What the exercise asks: Look for the string "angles" in the listing below and copy every line in which it appears.

Entries provided:
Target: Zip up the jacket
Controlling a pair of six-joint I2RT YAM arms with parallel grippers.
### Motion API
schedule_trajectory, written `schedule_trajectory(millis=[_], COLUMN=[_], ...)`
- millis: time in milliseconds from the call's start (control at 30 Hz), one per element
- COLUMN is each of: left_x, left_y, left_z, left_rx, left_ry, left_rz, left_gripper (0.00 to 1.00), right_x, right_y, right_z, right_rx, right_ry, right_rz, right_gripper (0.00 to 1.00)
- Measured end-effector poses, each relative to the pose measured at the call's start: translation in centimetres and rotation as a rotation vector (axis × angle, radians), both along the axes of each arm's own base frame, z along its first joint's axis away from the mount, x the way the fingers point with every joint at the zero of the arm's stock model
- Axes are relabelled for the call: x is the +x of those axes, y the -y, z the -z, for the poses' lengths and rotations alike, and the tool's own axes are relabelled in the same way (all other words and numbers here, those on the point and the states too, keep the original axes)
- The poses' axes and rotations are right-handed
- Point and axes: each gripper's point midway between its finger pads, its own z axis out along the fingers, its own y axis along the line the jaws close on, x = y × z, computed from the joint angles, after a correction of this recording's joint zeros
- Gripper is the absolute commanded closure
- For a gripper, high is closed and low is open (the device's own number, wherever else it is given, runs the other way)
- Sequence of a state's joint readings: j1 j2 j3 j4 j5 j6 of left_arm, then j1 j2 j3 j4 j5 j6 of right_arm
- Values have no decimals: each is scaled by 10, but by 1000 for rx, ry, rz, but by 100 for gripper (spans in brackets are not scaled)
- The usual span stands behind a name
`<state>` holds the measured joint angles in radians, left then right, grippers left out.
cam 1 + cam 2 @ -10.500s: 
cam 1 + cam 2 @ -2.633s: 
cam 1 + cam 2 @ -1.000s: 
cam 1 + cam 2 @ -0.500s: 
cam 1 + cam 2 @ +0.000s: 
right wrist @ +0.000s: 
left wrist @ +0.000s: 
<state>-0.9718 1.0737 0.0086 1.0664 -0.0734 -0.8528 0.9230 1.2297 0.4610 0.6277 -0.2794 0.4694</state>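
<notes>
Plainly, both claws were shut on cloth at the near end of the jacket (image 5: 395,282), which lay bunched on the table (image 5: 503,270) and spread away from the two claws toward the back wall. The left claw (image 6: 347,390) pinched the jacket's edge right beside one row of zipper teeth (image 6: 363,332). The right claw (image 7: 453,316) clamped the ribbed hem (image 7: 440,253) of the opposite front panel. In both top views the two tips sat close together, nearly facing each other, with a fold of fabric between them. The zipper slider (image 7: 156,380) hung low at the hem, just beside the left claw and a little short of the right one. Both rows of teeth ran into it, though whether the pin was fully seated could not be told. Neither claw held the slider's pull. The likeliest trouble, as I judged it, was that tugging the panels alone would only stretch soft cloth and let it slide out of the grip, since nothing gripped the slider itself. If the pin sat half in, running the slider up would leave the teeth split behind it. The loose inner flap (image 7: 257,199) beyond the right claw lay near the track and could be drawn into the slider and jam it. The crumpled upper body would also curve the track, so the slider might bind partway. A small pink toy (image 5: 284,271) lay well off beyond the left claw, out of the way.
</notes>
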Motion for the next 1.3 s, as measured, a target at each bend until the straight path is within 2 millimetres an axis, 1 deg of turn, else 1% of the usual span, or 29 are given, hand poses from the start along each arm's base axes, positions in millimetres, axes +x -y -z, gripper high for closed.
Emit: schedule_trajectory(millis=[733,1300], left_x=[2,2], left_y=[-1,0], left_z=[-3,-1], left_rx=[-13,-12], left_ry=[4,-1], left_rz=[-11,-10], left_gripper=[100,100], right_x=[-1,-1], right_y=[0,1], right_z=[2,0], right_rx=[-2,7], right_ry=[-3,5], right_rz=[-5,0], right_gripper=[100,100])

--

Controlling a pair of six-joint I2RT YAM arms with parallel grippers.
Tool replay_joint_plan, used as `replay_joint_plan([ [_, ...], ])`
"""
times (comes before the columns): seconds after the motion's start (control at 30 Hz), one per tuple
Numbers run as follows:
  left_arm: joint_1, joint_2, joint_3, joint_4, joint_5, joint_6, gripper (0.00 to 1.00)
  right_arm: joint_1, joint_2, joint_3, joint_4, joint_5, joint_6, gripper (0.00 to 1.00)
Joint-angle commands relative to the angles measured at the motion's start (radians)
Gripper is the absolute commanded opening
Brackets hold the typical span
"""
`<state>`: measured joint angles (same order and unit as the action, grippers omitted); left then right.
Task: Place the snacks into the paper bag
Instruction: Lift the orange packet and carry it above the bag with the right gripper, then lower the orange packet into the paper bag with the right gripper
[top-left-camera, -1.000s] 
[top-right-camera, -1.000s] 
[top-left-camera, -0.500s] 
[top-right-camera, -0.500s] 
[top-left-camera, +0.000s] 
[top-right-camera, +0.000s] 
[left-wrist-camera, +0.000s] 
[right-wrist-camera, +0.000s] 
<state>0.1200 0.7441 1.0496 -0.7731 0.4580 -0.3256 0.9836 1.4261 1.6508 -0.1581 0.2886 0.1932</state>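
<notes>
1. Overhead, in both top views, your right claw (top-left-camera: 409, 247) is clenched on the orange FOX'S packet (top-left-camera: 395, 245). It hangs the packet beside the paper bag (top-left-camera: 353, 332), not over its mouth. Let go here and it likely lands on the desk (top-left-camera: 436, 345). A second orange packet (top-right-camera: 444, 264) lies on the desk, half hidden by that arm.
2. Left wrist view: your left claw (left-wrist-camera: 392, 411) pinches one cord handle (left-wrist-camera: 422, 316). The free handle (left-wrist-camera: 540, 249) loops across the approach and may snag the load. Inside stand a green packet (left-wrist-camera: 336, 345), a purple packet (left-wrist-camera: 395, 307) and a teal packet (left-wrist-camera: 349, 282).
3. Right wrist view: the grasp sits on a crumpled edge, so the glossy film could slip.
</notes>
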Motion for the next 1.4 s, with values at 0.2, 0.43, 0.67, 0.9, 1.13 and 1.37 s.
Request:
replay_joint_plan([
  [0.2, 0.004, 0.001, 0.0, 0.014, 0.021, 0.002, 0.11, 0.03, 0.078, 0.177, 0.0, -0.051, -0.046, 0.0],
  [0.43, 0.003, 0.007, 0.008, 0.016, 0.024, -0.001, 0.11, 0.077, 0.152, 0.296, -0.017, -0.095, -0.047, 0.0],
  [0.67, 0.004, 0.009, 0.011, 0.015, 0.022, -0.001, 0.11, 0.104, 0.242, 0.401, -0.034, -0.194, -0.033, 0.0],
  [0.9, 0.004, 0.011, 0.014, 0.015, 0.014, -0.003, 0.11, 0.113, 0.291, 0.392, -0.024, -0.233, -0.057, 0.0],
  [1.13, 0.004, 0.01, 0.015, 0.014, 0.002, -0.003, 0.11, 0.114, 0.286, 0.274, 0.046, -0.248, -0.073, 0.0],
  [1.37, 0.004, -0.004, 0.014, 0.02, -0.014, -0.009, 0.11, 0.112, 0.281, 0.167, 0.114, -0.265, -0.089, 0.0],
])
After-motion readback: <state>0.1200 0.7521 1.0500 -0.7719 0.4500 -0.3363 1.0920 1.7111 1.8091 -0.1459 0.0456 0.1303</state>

Response area:
- Point and axes: each gripper's point midway between its finger pads, its own z axis out along the fingers, its own y axis along the line the jaws close on, x = y × z, computed from the joint angles, after a correction of this recording's joint zeros
`<state>` holds the measured joint angles in radians, left then right, grippers left out.
Joint-angle commands relative to the angles measured at the motion's start (radians)
`<state>`: measured joint angles (same order and unit as the action, grippers omitted); left then right.

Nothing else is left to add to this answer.